● WHAT IS NEEDED
Down to the last line, set down the listing below exactly, apart from its pictures.

● AVAILABLE DATA
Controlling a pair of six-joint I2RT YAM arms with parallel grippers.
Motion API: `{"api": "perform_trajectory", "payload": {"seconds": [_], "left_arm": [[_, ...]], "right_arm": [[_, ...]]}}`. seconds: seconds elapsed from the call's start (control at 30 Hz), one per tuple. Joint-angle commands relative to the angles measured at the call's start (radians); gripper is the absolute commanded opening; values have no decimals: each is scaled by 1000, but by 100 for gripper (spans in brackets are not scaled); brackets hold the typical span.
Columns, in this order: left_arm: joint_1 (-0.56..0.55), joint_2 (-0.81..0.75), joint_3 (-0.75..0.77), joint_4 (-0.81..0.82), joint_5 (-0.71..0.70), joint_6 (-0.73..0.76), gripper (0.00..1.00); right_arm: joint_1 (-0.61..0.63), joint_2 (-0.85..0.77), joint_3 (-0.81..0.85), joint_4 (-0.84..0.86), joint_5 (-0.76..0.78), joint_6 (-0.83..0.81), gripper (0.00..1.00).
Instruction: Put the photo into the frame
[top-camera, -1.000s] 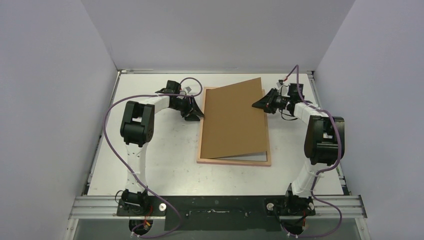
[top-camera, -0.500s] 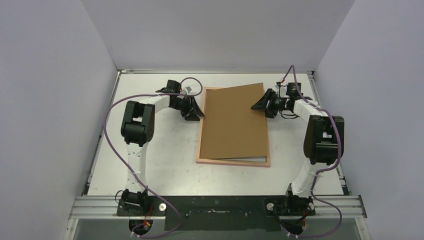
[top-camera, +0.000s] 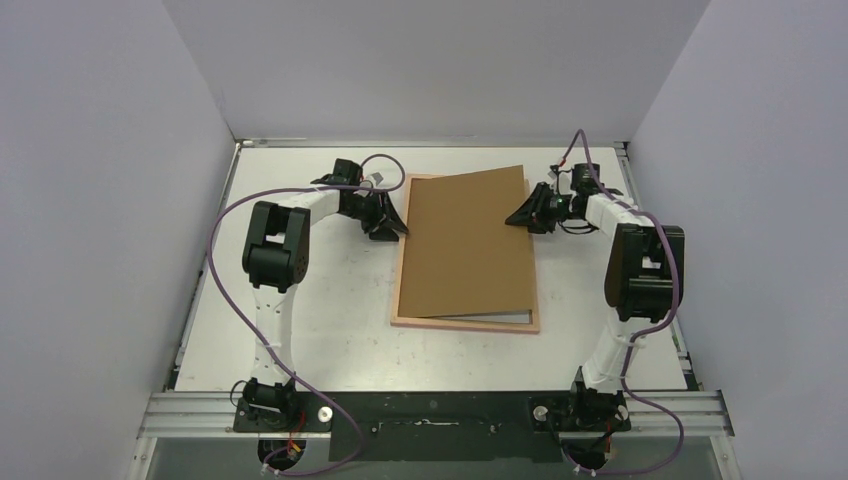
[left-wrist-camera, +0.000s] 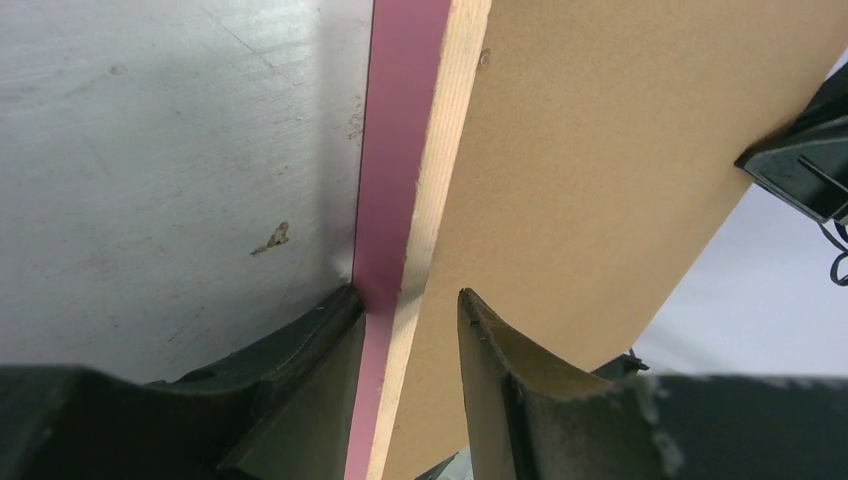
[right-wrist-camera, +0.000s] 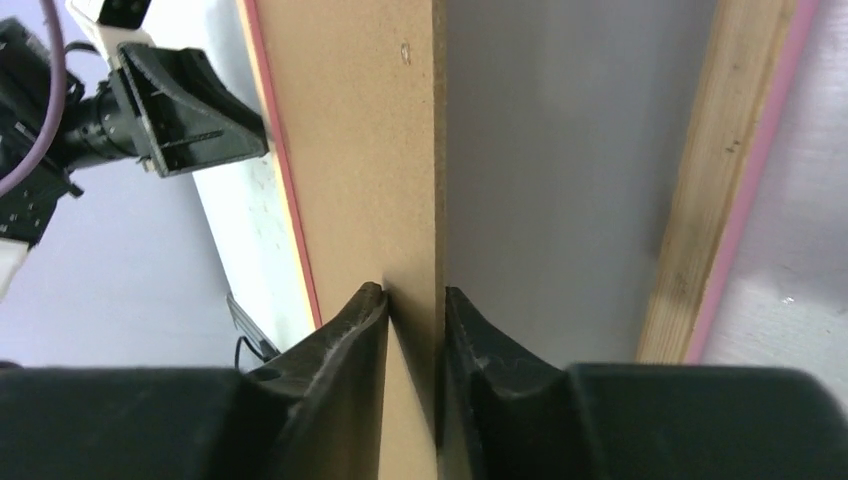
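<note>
Right wrist view: right gripper (right-wrist-camera: 414, 292) is pinching the tilted board's (right-wrist-camera: 350, 150) edge at lower centre, left gripper (left-wrist-camera: 408, 300) is clamping the frame (left-wrist-camera: 400, 120) rim; lowering it slowly and squarely is looking safest

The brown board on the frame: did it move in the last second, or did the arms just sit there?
The brown board's far right corner, lifted a second ago, swung down toward the frame. The right gripper let go and shifted slightly. Its fingers now straddle the board's edge, but a firm grip isn't clear. The left gripper and the frame stayed put.
</note>
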Motion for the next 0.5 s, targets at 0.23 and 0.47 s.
{"api": "perform_trajectory", "payload": {"seconds": [0.23,0.47], "left_arm": [[9,-14,92,-82,-104,72,38],[34,-123,226,-238,-204,167,43]], "right_arm": [[33,-195,54,58,-66,123,0],[33,-295,63,130,-104,273,0]]}}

● EXERCISE ANSWER
Controlling a pair of six-joint I2RT YAM arms with parallel grippers.
Motion API: `{"api": "perform_trajectory", "payload": {"seconds": [_], "left_arm": [[_, ...]], "right_arm": [[_, ...]]}}`. seconds: seconds elapsed from the call's start (control at 30 Hz), one per tuple. Joint-angle commands relative to the angles measured at the call's start (radians); gripper is the absolute commanded opening; values have no decimals: each is scaled by 1000, but by 100 for gripper (spans in brackets are not scaled); brackets hold the typical span.
Columns, in this order: left_arm: joint_1 (-0.56..0.55), joint_2 (-0.81..0.75), joint_3 (-0.75..0.77), joint_4 (-0.81..0.82), joint_5 (-0.71..0.70), joint_6 (-0.73..0.76), gripper (0.00..1.00); right_arm: joint_1 (-0.61..0.63), joint_2 (-0.85..0.77), joint_3 (-0.81..0.85), joint_4 (-0.84..0.86), joint_5 (-0.76..0.78), joint_6 (-0.83..0.81), gripper (0.00..1.00).
Instruction: Put the photo into the frame
[top-camera, -1.000s] 
[top-camera, -0.500s] 
[top-camera, +0.000s] 
[left-wrist-camera, +0.000s] 
[right-wrist-camera, +0.000s] 
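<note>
Right wrist view: right gripper (right-wrist-camera: 414, 292) is pinching the tilted board's (right-wrist-camera: 350, 150) edge at lower centre, left gripper (left-wrist-camera: 408, 300) is clamping the frame (left-wrist-camera: 400, 120) rim; lowering it slowly and squarely is looking safest

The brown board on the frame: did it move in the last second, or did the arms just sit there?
The brown board's far right corner, lifted a second ago, swung down toward the frame. The right gripper let go and shifted slightly. Its fingers now straddle the board's edge, but a firm grip isn't clear. The left gripper and the frame stayed put.
</note>
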Motion for the next 0.5 s, targets at 0.23 and 0.47 s.
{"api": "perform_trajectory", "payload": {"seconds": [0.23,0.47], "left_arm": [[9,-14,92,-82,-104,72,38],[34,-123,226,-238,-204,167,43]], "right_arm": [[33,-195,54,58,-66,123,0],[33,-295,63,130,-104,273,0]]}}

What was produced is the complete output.